NetBSD Problem Report #24014
Received: (qmail 29521 invoked by uid 605); 7 Jan 2004 17:26:16 -0000
Message-Id: <200401071726.i07HQ3WD002661@phaeton.entropie.net>
Date: Wed, 7 Jan 2004 18:26:04 +0100 (CET)
From: Martin Weber <Ephaeton@gmx.net>
Sender: gnats-bugs-owner@NetBSD.org
Reply-To: Ephaeton@gmx.net
To: gnats-bugs@gnats.NetBSD.org
Subject: fmt's ispref() is borked.
X-Send-Pr-Version: 3.95
>Number: 24014
>Category: bin
>Synopsis: fmt's ispref() steps only its first variable, leading to wrong results.
>Confidential: no
>Severity: non-critical
>Priority: low
>Responsible: bin-bug-people
>State: open
>Class: sw-bug
>Submitter-Id: net
>Arrival-Date: Wed Jan 07 17:27:00 +0000 2004
>Closed-Date:
>Last-Modified: Mon May 25 20:35:09 +0000 2009
>Originator: Martin Weber
>Release: NetBSD 1.6ZG
>Organization:
>Environment:
fmt.c:
$NetBSD: fmt.c,v 1.17 2003/08/07 11:13:47 agc Exp $
$NetBSD: fmt.c,v 1.17 2003/08/07 11:13:47 agc Exp $
System: NetBSD phaeton.entropie.net 1.6ZG NetBSD 1.6ZG (FAETON) #0: Mon Dec 15 01:29:47 CET 2003 root@phaeton.entropie.net:/space/obj/usr/src/sys/arch/i386/compile/FAETON i386
Architecture: i386
Machine: i386
>Description:
The following is ispref() from fmt.c, usr.bin/fmt/fmt.c:
static int ispref(const char*s1, const char*s2) {
while (*s1++ == *s2) ;
return (*s1 == '\0');
}
This only steps its first variable, i.e. "ab" is, due to ispref(),
NOT a prefix to "abcd". "aaaaaaaa", though, IS a prefix of "ab" ..
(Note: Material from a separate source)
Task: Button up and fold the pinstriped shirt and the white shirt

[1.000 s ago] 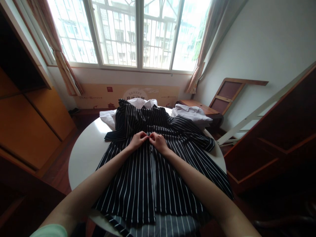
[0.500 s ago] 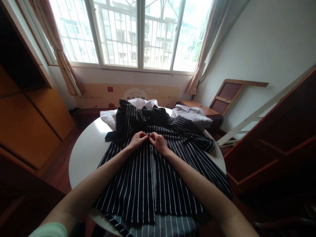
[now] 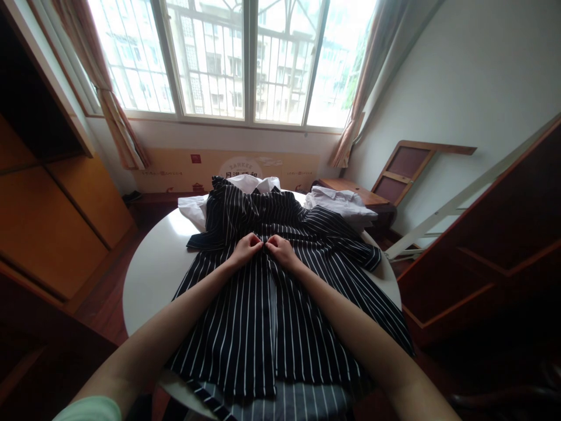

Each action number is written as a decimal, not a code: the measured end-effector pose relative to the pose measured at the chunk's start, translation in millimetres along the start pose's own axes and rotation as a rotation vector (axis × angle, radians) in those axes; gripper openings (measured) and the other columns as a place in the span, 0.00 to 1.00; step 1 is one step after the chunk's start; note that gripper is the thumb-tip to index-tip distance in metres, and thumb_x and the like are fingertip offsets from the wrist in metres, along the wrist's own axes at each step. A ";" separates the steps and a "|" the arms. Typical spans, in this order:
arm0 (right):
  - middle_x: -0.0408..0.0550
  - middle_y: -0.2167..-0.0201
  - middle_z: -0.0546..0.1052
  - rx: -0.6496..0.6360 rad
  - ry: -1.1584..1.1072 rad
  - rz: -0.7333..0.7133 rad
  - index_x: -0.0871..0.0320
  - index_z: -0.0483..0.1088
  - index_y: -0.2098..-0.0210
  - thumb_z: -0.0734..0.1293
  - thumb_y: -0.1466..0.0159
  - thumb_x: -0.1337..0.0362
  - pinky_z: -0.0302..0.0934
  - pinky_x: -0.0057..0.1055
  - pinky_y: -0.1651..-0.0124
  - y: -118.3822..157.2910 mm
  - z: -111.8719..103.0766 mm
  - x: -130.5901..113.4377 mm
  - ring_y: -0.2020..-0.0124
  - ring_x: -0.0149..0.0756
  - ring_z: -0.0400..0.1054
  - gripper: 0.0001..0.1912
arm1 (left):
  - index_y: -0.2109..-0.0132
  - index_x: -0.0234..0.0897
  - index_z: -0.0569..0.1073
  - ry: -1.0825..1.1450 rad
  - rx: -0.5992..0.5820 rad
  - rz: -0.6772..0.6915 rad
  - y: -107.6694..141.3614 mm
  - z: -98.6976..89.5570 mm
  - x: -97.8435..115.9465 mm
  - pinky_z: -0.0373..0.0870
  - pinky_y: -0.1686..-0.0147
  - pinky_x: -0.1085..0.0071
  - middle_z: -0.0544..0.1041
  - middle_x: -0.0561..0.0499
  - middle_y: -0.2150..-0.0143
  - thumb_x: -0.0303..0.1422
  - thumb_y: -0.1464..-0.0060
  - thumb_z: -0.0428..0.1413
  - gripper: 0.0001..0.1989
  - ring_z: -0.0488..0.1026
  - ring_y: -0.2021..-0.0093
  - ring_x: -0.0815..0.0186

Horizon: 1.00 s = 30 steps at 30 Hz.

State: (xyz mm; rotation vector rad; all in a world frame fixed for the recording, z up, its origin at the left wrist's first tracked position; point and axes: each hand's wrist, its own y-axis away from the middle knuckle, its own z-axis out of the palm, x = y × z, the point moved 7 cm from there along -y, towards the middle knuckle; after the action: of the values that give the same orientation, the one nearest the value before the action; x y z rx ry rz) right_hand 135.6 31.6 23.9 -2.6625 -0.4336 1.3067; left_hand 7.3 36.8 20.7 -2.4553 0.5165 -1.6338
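Note:
A black dress with white stripes [image 3: 245, 327] lies spread over a round white table [image 3: 146, 280], its skirt hanging past the near edge. At the waist, on the front opening, my left hand [image 3: 247, 248] pinches the fabric between thumb and fingers. Close beside it, my right hand [image 3: 281, 250] pinches the same spot from the other side. The fingertips of both hands nearly meet. Whatever small fastening may sit between them is too small to make out. Below the hands, the front opening runs down the skirt and shows a strip of grey inside.
Folded white clothes [image 3: 339, 202] are piled at the table's back right, and more white cloth [image 3: 193, 207] shows at the back left. A wooden side table [image 3: 350, 190] stands behind. Dark wooden panels [image 3: 482, 257] rise on the right, orange cabinets [image 3: 52, 228] on the left.
My right hand has shifted very slightly at the waist of the dress. Otherwise the hands and the dress stay in place.

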 end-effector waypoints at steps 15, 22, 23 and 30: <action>0.38 0.82 0.64 -0.125 -0.331 0.108 0.61 0.64 0.76 0.63 0.48 0.66 0.52 0.23 0.76 -6.4 4.2 7.7 0.80 0.24 0.57 0.03 | 0.73 0.37 0.65 -0.214 -0.012 0.112 7.5 2.2 22.3 0.63 0.71 0.73 0.69 0.54 0.75 0.33 0.52 0.51 0.05 0.67 0.72 0.69; 0.34 0.88 0.58 -0.266 -0.509 0.232 0.60 0.62 0.77 0.60 0.48 0.68 0.44 0.22 0.82 0.3 5.6 3.4 0.86 0.22 0.50 0.02 | 0.71 0.36 0.66 -0.196 0.043 0.144 8.4 -0.2 27.5 0.64 0.68 0.71 0.70 0.53 0.73 0.36 0.50 0.50 0.07 0.67 0.72 0.68; 0.34 0.88 0.58 -0.267 -0.521 0.236 0.60 0.62 0.77 0.60 0.48 0.67 0.44 0.22 0.82 1.2 5.3 3.3 0.87 0.23 0.50 0.02 | 0.70 0.36 0.66 -0.164 0.031 0.135 8.1 0.1 26.6 0.64 0.68 0.71 0.70 0.53 0.72 0.37 0.50 0.51 0.08 0.68 0.71 0.68; 0.33 0.88 0.59 -0.253 -0.513 0.241 0.60 0.62 0.77 0.60 0.48 0.69 0.45 0.22 0.82 2.3 3.1 2.0 0.87 0.23 0.51 0.02 | 0.65 0.36 0.66 -0.024 -0.053 0.156 5.3 5.7 15.6 0.68 0.64 0.70 0.71 0.52 0.68 0.36 0.56 0.57 0.12 0.70 0.67 0.68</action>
State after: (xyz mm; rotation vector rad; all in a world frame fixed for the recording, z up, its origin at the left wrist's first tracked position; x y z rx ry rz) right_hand 134.7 30.1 19.9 -2.6074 -0.3584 2.1548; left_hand 16.9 25.8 30.3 -2.3998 0.7370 -1.5463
(due to ispref()). When adding the stepping of the second var (s2),
we gotta check *s1/*s2, too -- if s1 == s2 it'll coredump else
(ispref("a", "a") -> *s1++ == *s2++ ('a'), *s1++ == *s2++ ('\0'), *s1++ -> BOOM)
>How-To-Repeat:
Er, code viewing.
>Fix:
Index: fmt.c
===================================================================
RCS file: /pub/NetBSD-CVS/src/usr.bin/fmt/fmt.c,v
retrieving revision 1.17
diff -u -r1.17 fmt.c
--- fmt.c 2003/08/07 11:13:47 1.17
+++ fmt.c 2004/01/07 17:17:25
@@ -526,7 +526,7 @@
ispref(const char *s1, const char *s2)
{
- while (*s1++ == *s2)
+ while (*s1 && *s2 && *s1++ == *s2++)
;
return (*s1 == '\0');
}
>Release-Note:
>Audit-Trail:
State-Changed-From-To: open->feedback
State-Changed-By: wiz
State-Changed-When: Sat Jan 10 15:11:14 UTC 2004
State-Changed-Why:
From how ispref is used, it seems correct to me.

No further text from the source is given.